Dante is making a necklace with 18 rows of tiny beads in which the number of beads per row is given by the series 3 + 10 + 17 + 24 + ... If you were to write this series in summation notation, give the lower limit of the sum the upper limit of the sum the explicit formula of the sum Find the total number of beads in the necklace. Explain your method for finding the total number of beads.
To write the series in summation notation, we notice that the pattern of the series is an arithmetic sequence with a common difference of 7 starting from 3. Therefore, the explicit formula for the number of beads in the nth row is given by:
a(n) = 3 + 7(n-1)
The lower limit of the sum is n=1 (since we start from the first row) and the upper limit of the sum is n=18 (since there are 18 rows in total).

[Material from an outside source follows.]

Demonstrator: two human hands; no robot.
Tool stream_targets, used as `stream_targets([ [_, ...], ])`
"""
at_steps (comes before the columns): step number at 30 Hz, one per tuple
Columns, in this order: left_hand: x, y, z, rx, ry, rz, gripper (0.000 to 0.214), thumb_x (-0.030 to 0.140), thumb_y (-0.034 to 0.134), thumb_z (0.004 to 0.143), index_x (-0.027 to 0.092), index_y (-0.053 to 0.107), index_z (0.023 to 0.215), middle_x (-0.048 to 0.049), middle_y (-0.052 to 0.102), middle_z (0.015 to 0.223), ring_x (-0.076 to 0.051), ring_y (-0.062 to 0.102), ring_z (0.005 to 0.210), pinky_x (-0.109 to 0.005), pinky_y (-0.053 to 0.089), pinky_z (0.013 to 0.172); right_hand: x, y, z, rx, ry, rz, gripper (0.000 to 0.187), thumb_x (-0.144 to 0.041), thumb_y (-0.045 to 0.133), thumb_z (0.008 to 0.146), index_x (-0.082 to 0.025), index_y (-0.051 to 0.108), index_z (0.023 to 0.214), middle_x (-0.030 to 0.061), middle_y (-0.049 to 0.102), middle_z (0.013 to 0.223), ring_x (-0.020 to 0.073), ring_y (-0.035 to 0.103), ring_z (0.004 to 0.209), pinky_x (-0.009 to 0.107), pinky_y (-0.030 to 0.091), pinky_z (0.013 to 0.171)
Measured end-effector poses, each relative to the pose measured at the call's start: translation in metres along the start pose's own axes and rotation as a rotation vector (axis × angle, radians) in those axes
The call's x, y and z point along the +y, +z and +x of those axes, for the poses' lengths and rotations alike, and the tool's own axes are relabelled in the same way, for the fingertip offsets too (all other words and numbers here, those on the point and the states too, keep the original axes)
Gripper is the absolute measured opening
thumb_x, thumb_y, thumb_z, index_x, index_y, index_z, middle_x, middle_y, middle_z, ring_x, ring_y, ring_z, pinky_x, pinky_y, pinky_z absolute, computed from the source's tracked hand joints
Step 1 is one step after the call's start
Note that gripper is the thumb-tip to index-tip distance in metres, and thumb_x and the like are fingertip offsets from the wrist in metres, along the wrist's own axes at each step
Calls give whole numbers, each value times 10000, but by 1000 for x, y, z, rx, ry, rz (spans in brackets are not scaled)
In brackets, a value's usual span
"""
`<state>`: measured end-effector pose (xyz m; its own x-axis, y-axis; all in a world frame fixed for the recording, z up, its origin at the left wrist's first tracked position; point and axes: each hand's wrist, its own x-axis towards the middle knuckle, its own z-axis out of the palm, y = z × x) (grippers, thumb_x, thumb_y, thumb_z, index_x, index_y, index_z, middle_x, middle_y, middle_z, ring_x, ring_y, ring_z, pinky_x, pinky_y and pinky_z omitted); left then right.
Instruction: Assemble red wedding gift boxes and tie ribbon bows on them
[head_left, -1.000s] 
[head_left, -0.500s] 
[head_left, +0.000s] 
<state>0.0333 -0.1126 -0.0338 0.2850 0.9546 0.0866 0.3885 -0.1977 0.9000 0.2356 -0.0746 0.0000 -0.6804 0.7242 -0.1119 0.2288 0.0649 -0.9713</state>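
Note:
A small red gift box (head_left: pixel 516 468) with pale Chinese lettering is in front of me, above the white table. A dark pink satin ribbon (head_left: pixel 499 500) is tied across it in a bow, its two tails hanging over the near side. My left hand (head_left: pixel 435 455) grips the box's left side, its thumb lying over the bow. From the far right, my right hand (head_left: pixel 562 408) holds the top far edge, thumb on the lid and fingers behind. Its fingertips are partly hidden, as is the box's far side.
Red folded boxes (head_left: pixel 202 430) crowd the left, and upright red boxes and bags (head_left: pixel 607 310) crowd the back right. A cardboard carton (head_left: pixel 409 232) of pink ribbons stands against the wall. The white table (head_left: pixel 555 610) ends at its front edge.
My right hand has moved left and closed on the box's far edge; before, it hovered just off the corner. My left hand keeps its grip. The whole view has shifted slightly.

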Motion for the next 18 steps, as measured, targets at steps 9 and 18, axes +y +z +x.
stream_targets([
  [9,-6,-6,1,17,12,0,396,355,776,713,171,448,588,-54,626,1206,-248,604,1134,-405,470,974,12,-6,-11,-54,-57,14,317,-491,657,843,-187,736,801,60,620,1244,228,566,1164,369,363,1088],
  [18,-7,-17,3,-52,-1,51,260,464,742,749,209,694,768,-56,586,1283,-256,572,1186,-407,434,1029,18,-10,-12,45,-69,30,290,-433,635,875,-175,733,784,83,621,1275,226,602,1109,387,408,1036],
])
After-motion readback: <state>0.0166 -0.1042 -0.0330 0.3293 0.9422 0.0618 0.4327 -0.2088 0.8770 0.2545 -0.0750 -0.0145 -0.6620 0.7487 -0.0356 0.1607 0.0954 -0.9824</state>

Therefore, the series can be written in summation notation as:
Σ[3 + 7(n-1)] from n=1 to 18
To find the total number of beads in the necklace, we need to find the sum of the series. Using the formula for the sum of an arithmetic series, which is given by:
S = n/2 [2a + (n-1)d]
where S is the sum, n is the number of terms, a is the first term, and d is the common difference, we can plug in the values:
n = 18 (number of rows)
a = 3 (first term)
d = 7 (common difference)
S = 18/2 [2(3) + (18-1)7]
S = 9 [6 + 119]
S = 9 [125]
S = 1125
Therefore, the total number of beads in the necklace is 1125.